Whenever a line below holds the word "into", count it once; report the total and nothing else.

_Records to use_:
== == ==

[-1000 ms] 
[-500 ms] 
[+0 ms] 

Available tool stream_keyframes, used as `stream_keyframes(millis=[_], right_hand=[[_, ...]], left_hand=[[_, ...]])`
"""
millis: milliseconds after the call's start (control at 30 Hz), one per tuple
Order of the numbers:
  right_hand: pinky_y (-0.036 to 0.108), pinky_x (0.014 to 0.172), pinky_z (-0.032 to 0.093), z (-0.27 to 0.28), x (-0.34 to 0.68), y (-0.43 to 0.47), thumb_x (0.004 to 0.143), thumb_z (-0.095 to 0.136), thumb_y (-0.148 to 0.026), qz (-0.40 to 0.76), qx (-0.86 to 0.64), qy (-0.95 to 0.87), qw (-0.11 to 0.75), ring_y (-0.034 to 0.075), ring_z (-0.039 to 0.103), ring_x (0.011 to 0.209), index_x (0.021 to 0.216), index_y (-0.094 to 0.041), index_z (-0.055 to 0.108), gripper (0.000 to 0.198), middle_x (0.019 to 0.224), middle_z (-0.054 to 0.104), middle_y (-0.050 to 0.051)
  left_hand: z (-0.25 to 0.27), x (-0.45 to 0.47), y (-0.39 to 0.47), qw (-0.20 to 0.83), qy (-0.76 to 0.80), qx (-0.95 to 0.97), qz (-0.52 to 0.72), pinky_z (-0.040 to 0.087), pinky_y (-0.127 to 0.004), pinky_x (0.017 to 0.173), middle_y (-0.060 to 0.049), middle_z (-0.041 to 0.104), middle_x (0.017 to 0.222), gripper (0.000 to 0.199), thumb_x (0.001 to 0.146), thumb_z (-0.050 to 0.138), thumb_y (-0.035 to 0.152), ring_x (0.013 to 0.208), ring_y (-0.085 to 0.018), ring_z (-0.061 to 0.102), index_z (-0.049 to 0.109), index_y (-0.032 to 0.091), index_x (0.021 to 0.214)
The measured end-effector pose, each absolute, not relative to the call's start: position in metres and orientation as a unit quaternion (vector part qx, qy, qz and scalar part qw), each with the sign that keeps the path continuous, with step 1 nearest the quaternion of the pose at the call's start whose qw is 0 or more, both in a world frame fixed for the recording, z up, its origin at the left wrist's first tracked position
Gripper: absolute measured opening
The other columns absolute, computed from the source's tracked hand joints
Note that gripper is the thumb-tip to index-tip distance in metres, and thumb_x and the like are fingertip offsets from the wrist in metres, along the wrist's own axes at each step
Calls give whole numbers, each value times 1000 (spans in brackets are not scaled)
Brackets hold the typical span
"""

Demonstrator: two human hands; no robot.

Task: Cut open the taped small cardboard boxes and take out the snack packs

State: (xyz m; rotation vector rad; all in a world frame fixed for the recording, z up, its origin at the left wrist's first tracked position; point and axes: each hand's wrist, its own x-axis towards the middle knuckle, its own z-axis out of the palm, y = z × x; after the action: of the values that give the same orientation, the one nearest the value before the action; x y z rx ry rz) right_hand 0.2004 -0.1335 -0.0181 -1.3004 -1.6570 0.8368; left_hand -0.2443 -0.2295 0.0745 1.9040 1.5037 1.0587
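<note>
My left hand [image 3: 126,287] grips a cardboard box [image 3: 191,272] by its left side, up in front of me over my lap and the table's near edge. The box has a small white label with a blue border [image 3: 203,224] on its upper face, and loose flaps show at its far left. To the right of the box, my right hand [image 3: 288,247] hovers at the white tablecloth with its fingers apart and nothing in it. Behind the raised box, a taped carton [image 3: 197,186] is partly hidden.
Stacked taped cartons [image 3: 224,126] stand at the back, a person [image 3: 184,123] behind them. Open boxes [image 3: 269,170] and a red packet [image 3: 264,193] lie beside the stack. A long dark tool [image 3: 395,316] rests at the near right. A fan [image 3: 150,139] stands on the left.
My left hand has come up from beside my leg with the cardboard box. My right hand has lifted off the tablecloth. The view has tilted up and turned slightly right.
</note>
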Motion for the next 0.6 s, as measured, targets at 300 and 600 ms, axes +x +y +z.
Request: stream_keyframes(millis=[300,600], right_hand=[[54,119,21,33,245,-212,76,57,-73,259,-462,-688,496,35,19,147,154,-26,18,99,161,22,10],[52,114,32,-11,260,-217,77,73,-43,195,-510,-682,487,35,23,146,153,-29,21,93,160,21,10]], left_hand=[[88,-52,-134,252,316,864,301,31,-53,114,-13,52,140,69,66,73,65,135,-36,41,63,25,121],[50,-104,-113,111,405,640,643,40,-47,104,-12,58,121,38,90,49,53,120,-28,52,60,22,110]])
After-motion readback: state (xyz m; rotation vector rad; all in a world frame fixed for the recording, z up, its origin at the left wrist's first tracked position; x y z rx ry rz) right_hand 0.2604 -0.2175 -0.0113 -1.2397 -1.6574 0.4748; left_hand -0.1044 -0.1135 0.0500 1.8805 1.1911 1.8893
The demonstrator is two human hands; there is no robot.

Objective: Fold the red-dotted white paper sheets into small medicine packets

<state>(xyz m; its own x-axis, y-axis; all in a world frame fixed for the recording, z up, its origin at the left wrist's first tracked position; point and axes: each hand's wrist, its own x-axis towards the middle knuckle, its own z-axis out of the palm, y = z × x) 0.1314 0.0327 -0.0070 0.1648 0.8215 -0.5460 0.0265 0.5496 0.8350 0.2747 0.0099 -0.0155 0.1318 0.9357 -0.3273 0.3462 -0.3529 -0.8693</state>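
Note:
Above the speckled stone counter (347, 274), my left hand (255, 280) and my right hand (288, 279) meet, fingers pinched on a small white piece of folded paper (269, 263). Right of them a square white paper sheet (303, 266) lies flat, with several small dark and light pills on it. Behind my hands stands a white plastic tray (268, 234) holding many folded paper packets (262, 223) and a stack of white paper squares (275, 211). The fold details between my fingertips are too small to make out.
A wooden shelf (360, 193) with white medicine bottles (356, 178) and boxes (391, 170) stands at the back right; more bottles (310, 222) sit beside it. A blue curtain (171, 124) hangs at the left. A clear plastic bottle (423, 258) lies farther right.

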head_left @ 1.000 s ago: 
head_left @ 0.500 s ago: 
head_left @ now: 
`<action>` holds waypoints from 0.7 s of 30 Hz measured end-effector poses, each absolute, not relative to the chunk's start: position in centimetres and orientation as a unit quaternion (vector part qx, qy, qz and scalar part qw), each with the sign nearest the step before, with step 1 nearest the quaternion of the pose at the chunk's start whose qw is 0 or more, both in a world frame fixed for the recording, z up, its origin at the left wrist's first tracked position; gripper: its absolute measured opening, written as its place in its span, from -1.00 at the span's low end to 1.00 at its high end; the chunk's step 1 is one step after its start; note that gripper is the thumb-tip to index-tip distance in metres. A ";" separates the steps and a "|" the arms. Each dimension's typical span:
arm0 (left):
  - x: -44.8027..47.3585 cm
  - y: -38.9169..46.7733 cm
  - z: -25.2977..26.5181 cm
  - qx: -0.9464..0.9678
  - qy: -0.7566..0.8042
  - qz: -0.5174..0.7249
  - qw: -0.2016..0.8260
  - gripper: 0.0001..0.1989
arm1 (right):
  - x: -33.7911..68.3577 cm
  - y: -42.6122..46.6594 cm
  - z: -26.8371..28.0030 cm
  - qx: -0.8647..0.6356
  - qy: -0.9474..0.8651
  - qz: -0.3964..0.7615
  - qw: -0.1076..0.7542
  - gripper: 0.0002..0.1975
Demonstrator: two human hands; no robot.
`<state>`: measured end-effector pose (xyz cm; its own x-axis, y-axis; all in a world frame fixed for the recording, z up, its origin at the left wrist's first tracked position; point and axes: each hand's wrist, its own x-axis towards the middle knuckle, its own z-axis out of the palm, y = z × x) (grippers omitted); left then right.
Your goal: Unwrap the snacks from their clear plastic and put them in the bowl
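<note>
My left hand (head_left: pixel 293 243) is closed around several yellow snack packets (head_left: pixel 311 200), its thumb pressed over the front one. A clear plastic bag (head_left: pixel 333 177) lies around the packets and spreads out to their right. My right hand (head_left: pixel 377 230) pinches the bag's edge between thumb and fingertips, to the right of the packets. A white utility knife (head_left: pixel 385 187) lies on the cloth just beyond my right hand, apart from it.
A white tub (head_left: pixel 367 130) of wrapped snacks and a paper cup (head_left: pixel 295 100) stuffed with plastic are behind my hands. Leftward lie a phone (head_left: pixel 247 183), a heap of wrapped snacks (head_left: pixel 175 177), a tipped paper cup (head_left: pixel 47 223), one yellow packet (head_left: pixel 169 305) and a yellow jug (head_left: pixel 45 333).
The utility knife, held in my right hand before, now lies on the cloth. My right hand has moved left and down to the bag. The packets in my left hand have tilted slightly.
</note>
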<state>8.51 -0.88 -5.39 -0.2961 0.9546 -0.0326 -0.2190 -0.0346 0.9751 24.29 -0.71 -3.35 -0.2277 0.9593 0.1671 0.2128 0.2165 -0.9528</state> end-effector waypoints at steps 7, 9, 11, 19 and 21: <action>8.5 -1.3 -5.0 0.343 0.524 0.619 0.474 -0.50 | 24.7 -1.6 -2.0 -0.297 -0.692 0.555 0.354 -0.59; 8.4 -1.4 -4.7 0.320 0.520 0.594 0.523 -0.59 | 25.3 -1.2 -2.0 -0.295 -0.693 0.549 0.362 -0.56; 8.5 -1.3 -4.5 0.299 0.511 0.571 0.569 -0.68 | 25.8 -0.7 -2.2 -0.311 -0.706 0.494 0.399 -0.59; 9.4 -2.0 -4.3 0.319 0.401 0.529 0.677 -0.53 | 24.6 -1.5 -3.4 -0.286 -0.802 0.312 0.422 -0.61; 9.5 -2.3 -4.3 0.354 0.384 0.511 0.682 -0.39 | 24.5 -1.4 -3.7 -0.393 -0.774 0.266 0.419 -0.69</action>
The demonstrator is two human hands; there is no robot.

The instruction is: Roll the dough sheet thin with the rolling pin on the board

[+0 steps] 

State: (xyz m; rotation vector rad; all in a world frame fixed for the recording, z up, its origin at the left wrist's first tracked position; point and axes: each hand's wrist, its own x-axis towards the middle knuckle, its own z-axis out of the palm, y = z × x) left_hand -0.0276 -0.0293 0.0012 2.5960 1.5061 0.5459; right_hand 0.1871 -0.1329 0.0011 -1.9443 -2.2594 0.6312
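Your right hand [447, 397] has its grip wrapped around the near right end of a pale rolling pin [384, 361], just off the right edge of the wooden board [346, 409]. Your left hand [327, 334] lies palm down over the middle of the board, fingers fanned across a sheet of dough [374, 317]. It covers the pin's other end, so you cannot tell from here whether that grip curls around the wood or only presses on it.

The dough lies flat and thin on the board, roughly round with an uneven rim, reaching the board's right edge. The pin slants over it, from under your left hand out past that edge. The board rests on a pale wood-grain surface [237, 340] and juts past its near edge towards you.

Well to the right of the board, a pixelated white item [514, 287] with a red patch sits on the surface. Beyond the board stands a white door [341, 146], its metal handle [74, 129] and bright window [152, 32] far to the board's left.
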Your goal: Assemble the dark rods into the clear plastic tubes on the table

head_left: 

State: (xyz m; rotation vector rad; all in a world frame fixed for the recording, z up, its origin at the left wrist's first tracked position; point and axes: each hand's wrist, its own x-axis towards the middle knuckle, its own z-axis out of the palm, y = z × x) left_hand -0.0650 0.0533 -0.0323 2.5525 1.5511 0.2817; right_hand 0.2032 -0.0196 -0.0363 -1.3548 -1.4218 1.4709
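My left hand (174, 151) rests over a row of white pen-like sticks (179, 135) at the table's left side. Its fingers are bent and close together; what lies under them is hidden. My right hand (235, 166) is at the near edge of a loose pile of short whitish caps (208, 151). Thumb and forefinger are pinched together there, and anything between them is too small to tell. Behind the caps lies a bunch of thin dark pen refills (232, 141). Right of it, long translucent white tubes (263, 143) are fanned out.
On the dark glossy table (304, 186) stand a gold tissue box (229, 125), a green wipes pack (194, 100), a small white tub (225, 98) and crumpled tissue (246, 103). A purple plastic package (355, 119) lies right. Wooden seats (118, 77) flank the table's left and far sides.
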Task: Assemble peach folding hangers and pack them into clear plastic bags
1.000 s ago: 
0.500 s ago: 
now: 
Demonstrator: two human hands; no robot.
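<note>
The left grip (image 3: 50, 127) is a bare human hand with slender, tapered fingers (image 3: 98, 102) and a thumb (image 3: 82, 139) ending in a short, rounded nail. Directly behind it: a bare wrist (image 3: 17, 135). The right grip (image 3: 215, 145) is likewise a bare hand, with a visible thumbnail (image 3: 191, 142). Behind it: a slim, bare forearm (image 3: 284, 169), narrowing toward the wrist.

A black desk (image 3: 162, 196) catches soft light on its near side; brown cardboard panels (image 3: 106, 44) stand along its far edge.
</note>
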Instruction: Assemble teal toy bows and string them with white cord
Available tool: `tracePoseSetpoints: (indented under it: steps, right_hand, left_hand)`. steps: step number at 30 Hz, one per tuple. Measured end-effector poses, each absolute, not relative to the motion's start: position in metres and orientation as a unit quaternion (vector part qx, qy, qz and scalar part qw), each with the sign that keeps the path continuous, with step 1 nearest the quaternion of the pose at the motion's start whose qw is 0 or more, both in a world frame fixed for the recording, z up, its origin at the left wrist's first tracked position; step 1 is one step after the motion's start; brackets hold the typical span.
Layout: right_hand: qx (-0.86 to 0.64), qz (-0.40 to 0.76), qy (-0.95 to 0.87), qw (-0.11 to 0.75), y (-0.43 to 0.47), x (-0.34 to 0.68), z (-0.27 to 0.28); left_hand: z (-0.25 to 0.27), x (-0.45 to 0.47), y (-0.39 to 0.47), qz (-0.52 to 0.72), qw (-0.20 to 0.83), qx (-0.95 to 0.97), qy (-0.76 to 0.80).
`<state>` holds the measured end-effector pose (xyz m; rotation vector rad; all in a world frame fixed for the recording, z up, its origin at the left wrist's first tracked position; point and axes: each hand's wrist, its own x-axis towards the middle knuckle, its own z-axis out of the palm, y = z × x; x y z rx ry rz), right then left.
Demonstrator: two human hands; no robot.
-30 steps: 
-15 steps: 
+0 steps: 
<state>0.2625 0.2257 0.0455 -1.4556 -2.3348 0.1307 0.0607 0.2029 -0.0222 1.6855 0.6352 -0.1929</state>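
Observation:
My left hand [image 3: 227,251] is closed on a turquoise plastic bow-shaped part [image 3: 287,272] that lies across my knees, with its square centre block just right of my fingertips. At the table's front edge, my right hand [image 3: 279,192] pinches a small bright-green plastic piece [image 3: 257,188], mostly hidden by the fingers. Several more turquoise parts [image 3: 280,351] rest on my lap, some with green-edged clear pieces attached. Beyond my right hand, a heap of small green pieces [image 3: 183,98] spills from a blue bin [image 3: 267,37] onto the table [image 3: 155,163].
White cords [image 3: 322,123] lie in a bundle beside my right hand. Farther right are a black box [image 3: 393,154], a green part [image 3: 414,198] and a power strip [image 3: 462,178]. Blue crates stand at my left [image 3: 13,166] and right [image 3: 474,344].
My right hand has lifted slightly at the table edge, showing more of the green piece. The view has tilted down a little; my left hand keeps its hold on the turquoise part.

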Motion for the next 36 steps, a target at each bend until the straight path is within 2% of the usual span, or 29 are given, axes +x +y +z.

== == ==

_Answer for the task_: 3